Data provided section start

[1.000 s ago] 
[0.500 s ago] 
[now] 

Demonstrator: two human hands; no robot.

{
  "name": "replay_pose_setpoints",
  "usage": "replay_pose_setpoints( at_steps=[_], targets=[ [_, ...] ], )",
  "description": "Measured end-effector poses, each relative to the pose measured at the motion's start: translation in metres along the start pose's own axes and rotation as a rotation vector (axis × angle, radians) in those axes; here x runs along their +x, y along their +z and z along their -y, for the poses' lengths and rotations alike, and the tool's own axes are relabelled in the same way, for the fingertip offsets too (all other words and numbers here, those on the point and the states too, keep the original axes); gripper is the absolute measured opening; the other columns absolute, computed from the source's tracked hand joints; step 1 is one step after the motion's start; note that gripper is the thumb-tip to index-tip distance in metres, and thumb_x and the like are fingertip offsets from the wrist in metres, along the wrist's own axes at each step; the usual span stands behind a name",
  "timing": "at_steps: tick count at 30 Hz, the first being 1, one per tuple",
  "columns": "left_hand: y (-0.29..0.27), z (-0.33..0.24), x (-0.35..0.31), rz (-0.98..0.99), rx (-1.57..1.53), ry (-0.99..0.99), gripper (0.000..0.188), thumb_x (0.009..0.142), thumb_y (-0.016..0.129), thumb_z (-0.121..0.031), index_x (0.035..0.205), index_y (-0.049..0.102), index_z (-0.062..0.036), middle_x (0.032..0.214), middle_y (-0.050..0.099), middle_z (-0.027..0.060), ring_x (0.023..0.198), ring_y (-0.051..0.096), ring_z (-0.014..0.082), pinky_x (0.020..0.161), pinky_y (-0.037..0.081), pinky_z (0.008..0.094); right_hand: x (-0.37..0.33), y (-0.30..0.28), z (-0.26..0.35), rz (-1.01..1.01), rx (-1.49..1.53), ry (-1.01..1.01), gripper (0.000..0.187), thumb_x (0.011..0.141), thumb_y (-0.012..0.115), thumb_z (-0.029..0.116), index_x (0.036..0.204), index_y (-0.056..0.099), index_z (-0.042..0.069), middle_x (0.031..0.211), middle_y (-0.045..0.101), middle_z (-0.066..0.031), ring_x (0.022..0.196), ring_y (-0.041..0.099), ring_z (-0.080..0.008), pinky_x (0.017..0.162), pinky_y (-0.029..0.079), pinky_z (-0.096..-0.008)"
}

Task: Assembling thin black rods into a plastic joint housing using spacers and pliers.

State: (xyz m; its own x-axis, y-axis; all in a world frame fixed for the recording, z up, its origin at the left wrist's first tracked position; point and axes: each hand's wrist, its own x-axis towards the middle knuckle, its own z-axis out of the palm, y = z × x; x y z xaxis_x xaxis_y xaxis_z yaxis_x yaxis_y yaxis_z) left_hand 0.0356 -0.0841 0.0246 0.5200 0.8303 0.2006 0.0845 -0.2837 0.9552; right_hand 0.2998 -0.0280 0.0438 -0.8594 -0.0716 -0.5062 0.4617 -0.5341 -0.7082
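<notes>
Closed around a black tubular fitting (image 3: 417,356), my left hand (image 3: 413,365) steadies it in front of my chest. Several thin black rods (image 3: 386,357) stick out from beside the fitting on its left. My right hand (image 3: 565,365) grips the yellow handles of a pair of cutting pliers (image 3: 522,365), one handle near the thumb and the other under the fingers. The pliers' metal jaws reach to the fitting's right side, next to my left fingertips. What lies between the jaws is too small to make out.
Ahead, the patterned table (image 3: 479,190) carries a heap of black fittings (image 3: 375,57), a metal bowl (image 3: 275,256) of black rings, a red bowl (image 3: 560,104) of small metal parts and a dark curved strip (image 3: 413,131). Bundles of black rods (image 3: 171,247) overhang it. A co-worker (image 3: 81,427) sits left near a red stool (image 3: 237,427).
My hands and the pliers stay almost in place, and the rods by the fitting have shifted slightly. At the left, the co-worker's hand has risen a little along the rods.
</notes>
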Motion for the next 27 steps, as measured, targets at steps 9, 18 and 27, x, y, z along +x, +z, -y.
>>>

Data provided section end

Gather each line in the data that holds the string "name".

  "name": "replay_pose_setpoints",
  "description": "Measured end-effector poses, each relative to the pose measured at the motion's start: translation in metres along the start pose's own axes and rotation as a rotation vector (axis × angle, radians) in those axes; here x runs along their +x, y along their +z and z along their -y, for the poses' lengths and rotations alike, and the tool's own axes are relabelled in the same way, for the fingertip offsets too (all other words and numbers here, those on the point and the states too, keep the original axes); gripper is the absolute measured opening; the other columns absolute, computed from the source's tracked hand joints; step 1 is one step after the motion's start; note that gripper is the thumb-tip to index-tip distance in metres, and thumb_x and the like are fingertip offsets from the wrist in metres, along the wrist's own axes at each step; the usual span stands behind a name",

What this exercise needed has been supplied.